Investing Tips: Transferring Mutual Fund Accounts

How to transfer mutual fund accounts, easily.

To transfer mutual funds from a mutual fund company to a brokerage, or from one brokerage to another, you'll need to fill out some paperwork.

You get the forms from the company that will be receiving the funds. For example, if you are transferring your funds from Brokerage X to Brokerage Y, contact Brokerage Y for the forms.

Some brokerages have the forms on the internet. You can fill out the forms online, print them out, sign them, and then mail them to the brokerage. Some of these brokerages also have step-by-step tutorials to help you fill out the forms. Alternatively, you can call the brokerage and ask them to send you the forms in the mail.

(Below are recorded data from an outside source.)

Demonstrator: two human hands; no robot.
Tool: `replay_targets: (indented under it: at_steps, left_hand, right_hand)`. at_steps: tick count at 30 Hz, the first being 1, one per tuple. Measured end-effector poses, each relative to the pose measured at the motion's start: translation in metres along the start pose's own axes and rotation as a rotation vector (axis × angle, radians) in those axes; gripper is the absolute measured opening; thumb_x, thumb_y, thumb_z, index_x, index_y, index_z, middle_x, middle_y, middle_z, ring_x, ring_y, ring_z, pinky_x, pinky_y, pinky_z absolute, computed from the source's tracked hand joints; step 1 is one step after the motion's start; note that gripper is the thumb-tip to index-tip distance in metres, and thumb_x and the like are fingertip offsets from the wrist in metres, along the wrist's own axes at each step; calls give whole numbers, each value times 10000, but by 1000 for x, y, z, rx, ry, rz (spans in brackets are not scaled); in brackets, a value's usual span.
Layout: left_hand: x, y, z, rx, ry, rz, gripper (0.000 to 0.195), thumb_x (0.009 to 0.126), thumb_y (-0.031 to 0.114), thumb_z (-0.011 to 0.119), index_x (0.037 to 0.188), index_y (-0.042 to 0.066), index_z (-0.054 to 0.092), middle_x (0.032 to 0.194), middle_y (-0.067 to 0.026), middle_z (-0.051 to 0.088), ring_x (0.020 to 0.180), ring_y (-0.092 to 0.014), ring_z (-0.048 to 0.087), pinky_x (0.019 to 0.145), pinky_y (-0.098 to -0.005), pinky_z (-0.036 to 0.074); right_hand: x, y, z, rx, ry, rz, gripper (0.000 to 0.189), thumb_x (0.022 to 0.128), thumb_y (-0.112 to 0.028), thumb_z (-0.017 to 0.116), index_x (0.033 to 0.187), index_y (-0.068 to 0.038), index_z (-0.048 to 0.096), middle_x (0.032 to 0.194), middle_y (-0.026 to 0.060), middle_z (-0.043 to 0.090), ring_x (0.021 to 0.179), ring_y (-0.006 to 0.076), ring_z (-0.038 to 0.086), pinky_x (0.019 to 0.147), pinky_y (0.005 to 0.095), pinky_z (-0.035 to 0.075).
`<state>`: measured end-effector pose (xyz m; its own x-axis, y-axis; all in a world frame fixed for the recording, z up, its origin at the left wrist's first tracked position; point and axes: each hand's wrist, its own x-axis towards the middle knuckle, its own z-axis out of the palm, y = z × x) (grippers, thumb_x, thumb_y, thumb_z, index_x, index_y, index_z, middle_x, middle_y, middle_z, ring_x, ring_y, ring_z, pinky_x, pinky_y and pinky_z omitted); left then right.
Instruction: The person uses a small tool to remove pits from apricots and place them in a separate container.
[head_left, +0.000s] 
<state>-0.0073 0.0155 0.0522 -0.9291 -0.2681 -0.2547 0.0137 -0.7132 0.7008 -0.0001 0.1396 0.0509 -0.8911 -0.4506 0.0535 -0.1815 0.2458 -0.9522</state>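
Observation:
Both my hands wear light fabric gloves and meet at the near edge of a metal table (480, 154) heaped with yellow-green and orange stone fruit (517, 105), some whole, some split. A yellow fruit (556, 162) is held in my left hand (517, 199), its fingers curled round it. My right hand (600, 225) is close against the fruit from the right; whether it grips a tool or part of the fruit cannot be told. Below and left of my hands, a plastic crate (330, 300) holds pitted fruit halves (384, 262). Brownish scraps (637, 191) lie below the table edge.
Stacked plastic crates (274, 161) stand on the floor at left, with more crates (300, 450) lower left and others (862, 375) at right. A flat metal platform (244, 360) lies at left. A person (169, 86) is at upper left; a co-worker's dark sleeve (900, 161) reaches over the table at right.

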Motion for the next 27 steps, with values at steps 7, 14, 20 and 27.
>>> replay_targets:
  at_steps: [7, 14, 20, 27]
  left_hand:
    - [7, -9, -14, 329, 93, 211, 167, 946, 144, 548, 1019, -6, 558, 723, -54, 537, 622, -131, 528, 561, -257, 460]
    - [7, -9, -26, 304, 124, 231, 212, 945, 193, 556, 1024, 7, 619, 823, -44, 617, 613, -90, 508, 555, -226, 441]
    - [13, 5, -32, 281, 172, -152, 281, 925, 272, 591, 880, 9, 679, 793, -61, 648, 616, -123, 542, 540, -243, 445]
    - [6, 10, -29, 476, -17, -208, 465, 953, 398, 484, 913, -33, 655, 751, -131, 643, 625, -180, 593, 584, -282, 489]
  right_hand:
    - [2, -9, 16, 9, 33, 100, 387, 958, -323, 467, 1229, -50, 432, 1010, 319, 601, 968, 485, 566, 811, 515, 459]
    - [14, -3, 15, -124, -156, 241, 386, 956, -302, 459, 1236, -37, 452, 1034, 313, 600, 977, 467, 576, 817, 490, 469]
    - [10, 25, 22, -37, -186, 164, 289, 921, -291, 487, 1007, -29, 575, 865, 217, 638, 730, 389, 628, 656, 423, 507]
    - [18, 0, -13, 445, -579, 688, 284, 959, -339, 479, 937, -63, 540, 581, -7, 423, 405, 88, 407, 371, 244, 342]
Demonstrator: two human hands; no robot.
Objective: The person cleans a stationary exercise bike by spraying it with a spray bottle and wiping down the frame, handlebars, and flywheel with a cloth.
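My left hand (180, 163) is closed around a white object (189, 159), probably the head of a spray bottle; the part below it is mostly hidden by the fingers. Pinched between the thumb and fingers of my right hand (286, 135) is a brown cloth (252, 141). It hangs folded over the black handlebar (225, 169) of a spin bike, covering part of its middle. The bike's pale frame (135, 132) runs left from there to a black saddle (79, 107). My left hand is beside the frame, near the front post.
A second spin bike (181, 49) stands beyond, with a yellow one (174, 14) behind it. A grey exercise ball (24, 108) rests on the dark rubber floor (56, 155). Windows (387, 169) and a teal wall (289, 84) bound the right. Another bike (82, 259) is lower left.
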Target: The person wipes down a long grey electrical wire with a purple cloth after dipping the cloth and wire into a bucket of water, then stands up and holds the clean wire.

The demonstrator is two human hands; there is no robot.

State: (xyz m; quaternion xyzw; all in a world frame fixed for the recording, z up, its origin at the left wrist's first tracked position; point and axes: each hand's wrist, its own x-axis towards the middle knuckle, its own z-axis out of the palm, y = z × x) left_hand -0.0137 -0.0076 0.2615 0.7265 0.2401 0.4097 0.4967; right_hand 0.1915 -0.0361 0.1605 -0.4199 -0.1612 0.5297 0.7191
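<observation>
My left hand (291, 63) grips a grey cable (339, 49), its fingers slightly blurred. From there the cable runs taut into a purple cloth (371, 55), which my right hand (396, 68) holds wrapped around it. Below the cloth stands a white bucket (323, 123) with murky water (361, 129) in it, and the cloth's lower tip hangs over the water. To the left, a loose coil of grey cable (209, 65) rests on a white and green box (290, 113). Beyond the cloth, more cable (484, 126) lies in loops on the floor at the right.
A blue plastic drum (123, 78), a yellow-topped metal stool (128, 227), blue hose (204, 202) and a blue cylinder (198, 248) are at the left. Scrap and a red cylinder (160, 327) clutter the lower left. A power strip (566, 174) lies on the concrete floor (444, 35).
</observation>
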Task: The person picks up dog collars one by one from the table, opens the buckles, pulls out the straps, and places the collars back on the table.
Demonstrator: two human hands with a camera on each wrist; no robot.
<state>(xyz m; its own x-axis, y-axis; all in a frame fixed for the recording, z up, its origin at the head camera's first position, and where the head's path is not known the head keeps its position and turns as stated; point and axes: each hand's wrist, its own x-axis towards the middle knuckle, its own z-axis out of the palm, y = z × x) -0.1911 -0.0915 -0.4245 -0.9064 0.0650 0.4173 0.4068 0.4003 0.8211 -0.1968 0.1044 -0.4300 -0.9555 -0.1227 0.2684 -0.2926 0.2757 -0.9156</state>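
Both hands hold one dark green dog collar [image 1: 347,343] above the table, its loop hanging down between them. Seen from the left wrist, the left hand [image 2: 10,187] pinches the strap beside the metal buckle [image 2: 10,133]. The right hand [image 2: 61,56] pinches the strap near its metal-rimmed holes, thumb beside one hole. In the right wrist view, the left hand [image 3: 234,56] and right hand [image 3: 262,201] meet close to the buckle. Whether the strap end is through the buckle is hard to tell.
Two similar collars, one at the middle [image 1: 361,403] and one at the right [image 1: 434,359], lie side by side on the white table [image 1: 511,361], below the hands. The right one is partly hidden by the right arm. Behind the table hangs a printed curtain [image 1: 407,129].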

In either case, you will need to attach a copy of your latest statement from your old company (in our example, Brokerage X).



If you are transferring the funds to a brokerage where you already have an account, the form you need to fill out is called an Account Transfer Form. If you do not already have an account at the brokerage, you can open an account and transfer funds at the same time by attaching an Account Transfer Form to your new account application.

Not all mutual funds can be transferred. In particular money market funds and proprietary funds cannot be transferred to a new brokerage company. A proprietary fund is one that is issued by the company you bought it from. For example, Brokerage X may have sold you shares in its own in-house fund called the "X Fund." You will not be able to transfer those shares elsewhere. Instead, you will have to sell your shares and then transfer the cash.

If the mutual funds you are transferring are in a retirement account that is NOT an account that you have through your employer, you should be able to transfer the funds using a form supplied by the receiving brokerage designed specifically for the type of account you are transferring -- i.e. IRA, Keough, etc.

However, if you want to roll over a fund that is part of an employee benefit plan, you should contact your plan administrator, rather than the receiving brokerage company. Your plan administrator will tell you if you are eligible to roll over your account and will explain what the procedures are. You might also want to talk to a tax advisor to see if there are any tax consequences to rolling over your account.

It should take less than a month to transfer your funds from one brokerage company to another. If it takes longer than that, first try to work with the receiving company, then with your old company. If that doesn't resolve the problem, contact the SEC, the National Association of Securities Dealers, or the state agency that regulates securities dealers.

Note: People often think that if they exchange their shares from one mutual fund for shares of another mutual fund within the same fund family, they are transferring the funds. However, this is not the case. What actually happens is that the shares from the first fund are sold, and then the proceeds are used to buy shares in the second fund. This means that there will be tax consequences, unless the funds are being held in a tax-free retirement account.